AFAIK, Ruby EE is not significantly faster, but has a much smaller
memory use?

-J

Well, here’s Antonio’s Cangiano benchmarks from the December 2008 shootout which tests Ruby performance:

http://antoniocangiano.com/2008/12/09/the-great-ruby-shootout-december-2008

I’m sure that these numbers are different today but it’s snapshot of the performance compared to other implementations

back in December. My requirements are different from your requirements because I tend to do more Ruby development

without Rails. Also, I need to be able to interact with non-Ruby frameworks/libraries in various parts of the system.

-Conrad

Good information Conrad.

However, going back to the original question by the OP…

The short answer is (it can be done)

The long answer is (with a lot of work and hurdling many issues)

If you’re versed in C/C++, Ruby C extensions API, C/C++ build process,

and understand the Ruby 1.8.6/1.9.1 differences this should be a relatively

straight forward process.

So, if you are the type of person that is patient and is willing to work

through many possible issues and you don’t mind that some gems are not

ready yet - then make the jump.

Or, the safe route IMO, is to stay with what you have.

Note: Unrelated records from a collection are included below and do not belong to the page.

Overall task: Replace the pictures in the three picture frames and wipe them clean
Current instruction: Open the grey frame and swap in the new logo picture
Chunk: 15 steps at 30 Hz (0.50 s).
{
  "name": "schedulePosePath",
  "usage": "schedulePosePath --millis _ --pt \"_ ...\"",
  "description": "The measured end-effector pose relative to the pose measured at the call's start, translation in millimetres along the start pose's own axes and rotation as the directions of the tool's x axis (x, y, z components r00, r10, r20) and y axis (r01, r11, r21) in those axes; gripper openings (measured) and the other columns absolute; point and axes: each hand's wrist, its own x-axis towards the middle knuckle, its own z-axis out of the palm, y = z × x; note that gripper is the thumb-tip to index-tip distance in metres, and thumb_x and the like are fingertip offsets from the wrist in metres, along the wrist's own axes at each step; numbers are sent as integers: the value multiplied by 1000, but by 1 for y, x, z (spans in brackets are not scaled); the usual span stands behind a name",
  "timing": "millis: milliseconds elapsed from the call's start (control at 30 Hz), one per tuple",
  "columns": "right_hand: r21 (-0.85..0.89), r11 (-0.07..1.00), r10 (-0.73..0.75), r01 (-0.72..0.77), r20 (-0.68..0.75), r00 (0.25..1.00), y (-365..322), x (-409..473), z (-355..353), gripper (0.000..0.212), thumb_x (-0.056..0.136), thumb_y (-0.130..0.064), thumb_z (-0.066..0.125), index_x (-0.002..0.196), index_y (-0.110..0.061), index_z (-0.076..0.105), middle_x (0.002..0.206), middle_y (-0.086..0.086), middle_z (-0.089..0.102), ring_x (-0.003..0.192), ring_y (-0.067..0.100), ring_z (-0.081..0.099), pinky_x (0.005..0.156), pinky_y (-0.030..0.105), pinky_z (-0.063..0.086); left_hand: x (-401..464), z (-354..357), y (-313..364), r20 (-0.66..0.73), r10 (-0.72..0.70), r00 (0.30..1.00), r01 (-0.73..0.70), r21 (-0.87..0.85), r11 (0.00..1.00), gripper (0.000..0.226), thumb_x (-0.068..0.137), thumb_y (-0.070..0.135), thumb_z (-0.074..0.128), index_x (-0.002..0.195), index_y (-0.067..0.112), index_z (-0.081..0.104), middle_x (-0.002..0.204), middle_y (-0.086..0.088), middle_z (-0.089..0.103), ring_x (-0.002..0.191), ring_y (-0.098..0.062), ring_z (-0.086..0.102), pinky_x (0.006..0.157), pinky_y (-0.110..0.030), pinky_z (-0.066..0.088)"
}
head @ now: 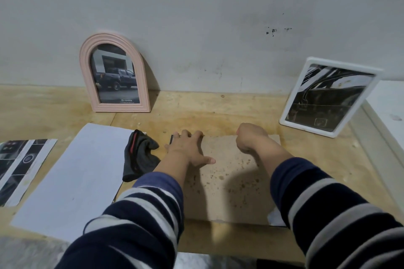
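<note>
Left hand (188, 150): we see the fingers spread and fairly straight, tips at the far edge of the backing board (231, 179), thumb laid flat on its speckled brown face. A dark corner shows just past the fingertips; we cannot tell what it belongs to.

Right hand (251, 137): fingers curled under at the board's far edge, near its right corner. We cannot tell whether they pinch the edge or only press on it.

Backing board: lies flat on the desk (196, 111), between both striped sleeves. A pale scrap shows at its near right corner.

Cloth (140, 155): dark grey with a red stripe, crumpled, just left of the left hand, overlapping the right edge of the white sheet (72, 181).

White sheet: flat, blank side up.

Print (19, 166): 1 photo sheet at the far left edge, flat, apart from the white sheet.

Pink frame (115, 72): arched, upright, leaning on the wall (196, 17), holding a picture of a dark pickup.

White frame (328, 96): rectangular, tilted back, standing at the right, with a dark picture inside.
</note>
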Motion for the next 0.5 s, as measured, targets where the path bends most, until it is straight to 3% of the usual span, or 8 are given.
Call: schedulePosePath --millis 133,200,267,367,500 --pt "-23 1000 19 -19 13 1000 -2 2 0 29 82 7 48 100 -7 65 114 5 65 85 24 62 67 29 49 8 -8 12 89 -8 996 7 12 1000 93 67 64 73 141 40 23 149 -7 22 136 -51 16 105 -67 28" --pt "-34 999 33 -32 5 999 -3 3 2 18 81 8 49 80 -7 58 100 5 65 70 21 56 61 28 47 13 -8 15 97 -24 995 24 2 1000 93 62 61 78 138 40 27 146 -7 21 135 -53 19 105 -66 28" --pt "-34 998 51 -51 -10 999 -3 4 4 20 81 7 50 70 -8 53 81 4 59 66 20 53 61 29 45 17 -9 19 97 -35 995 35 -6 999 94 59 56 82 135 39 30 142 -6 19 132 -54 22 103 -66 29" --pt "-40 998 46 -47 -37 998 -4 3 6 23 82 7 50 67 -11 51 73 4 53 73 24 54 70 32 46 16 -19 29 146 -96 985 92 34 995 97 64 49 83 142 32 28 147 -4 11 131 -55 23 104 -68 27" --pt "-57 998 34 -36 -38 999 -5 5 4 24 81 8 48 67 -11 50 72 5 52 79 27 54 93 40 48 19 -34 37 198 -108 974 90 96 991 105 65 48 84 148 28 23 153 -7 3 135 -44 30 105 -67 28"
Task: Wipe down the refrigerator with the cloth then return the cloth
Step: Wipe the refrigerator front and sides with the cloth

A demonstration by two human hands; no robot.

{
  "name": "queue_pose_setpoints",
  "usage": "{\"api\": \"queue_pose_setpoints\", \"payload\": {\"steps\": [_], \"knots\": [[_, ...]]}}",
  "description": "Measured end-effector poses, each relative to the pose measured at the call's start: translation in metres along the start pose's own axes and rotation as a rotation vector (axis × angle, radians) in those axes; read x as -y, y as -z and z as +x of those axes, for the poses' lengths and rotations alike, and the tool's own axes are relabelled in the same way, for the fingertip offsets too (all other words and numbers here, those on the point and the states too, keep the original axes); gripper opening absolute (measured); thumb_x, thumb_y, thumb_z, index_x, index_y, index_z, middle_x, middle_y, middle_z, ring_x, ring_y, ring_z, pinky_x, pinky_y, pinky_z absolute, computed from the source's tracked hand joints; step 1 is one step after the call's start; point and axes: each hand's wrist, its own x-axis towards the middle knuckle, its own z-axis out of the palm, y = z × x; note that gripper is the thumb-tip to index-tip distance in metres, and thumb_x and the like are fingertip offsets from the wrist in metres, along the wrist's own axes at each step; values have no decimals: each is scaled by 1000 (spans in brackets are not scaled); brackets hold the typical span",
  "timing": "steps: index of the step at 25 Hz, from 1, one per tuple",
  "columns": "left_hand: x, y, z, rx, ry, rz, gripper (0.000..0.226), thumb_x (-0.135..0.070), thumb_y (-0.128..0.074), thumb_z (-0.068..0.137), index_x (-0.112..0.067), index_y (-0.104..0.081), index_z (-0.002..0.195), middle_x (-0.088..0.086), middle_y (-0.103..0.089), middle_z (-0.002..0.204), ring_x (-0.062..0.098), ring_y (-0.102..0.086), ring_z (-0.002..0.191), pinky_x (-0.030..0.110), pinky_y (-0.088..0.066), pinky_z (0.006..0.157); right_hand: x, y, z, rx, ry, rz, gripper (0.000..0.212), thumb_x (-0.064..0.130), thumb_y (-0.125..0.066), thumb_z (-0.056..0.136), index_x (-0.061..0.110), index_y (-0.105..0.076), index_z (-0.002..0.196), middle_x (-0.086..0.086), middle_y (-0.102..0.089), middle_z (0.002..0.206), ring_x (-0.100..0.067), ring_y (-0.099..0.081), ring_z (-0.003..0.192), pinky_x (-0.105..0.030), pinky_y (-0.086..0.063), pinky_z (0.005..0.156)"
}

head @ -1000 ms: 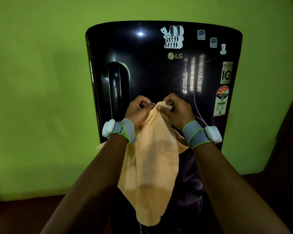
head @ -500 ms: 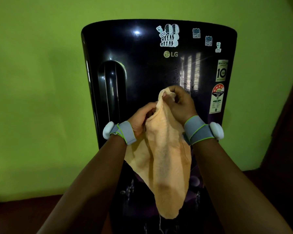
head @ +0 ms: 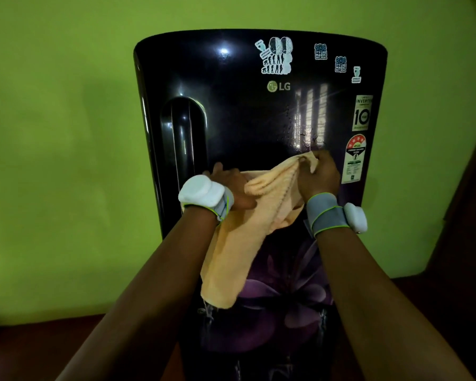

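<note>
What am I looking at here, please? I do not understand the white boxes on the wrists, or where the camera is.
There is no machine: a person works with bare hands. The one camera sits on the person's head and looks forward and down, so you see the arms from behind. The white boxes are small devices strapped to both wrists; the picture does not show what they do. The right hand pinches the top of an orange cloth and the left hand holds it lower, with the rest hanging down. Behind stands a black refrigerator with stickers, against a green wall.
</note>
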Motion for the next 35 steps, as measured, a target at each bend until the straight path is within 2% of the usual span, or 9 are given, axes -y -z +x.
{"api": "queue_pose_setpoints", "payload": {"steps": [3, 6, 9, 13, 15, 21, 28, 33, 35], "knots": [[4, 1, 4, -93, -96, -18, 35, -40, -61, 80, -23, -60, 111, 0, -55, 118, 29, -38, 118, 41, -33, 98, 9, 2, 0, -78, -60, 134, 25, 23, -55, 90, 11, -58, 111, -12, -61, 117, -30, -54, 110, -28, -37, 85], [0, -4, -3, 78, -408, -779, 25, -31, -67, 58, -12, -64, 74, 3, -61, 78, 12, -54, 78, 30, -46, 77, 16, 7, 5, -103, -127, 233, 22, 23, -57, 89, 13, -61, 108, -9, -63, 114, -25, -56, 105, -19, -35, 76], [-12, -14, -6, 226, -347, -1115, 11, -29, -69, 52, -21, -67, 59, -9, -61, 59, 4, -55, 56, 19, -45, 56, 15, 7, 5, -42, -123, 208, 23, 22, -57, 88, 13, -61, 110, -11, -63, 113, -27, -56, 106, -24, -39, 81], [-12, -22, 5, 325, -205, -383, 41, -43, -62, 78, -11, -65, 103, 11, -62, 105, 22, -58, 102, 23, -41, 78, 5, 7, 5, -88, -125, 205, 18, 15, -56, 87, 14, -63, 104, -8, -61, 95, -27, -57, 99, -23, -39, 76], [-6, -20, 12, 237, -145, -143, 45, -35, -56, 87, -6, -56, 122, 12, -56, 126, 29, -52, 119, 27, -41, 90, -1, 6, 7, -115, -121, 179, 19, 13, -53, 88, 13, -63, 104, -9, -64, 102, -24, -57, 98, -19, -36, 74], [4, 4, 6, -209, -6, -211, 24, -23, -55, 85, -16, -62, 107, 14, -60, 115, 37, -56, 109, 32, -41, 76, -12, 4, 18, -134, 4, 94, 26, 19, -54, 91, 9, -61, 115, -16, -60, 118, -31, -54, 110, -28, -37, 91], [22, 7, 11, -513, 137, 45, 27, -18, -48, 88, -10, -56, 112, 12, -61, 115, 32, -42, 120, 42, -35, 96, 6, -10, 16, -125, 22, 161, 21, 19, -52, 91, 9, -61, 109, -13, -59, 117, -27, -54, 108, -23, -35, 87], [40, 6, 9, -433, 129, 98, 30, -33, -54, 83, -17, -60, 108, 5, -56, 118, 28, -37, 121, 44, -25, 99, 5, -5, 18, -137, 13, 362, 14, 14, -60, 86, 15, -61, 100, 3, -61, 84, -8, -55, 76, -3, -36, 65], [49, 11, 5, -453, 129, 95, 26, -37, -61, 79, -18, -65, 95, 6, -49, 117, 29, -35, 120, 44, -28, 97, 2, 1, 21, -92, 4, 442, 13, 10, -65, 84, 20, -60, 91, 12, -53, 72, 1, -48, 65, -7, -40, 65]]}}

A better approach would be to do the following:

a) download and install Ruby 1.9 for non-production purposes

b) optionally install the relevant multi-ruby gems or write a Ruby/Bash script

to switch between the different implementations

c) read the README file and execute the relevant tests of the gem(s) you

need for your Rails application against the relevant Ruby implementations

d) play with your Rails application against the different Ruby implementations by

executing the relevant tests of your Rails application as well as browser

testing

e) now you have a Ruby 1.9 test harness in place for your Rails application

In short, one should start to prepare their Rails applications now for Ruby 1.9 and

the same could be said for both gems and plugins.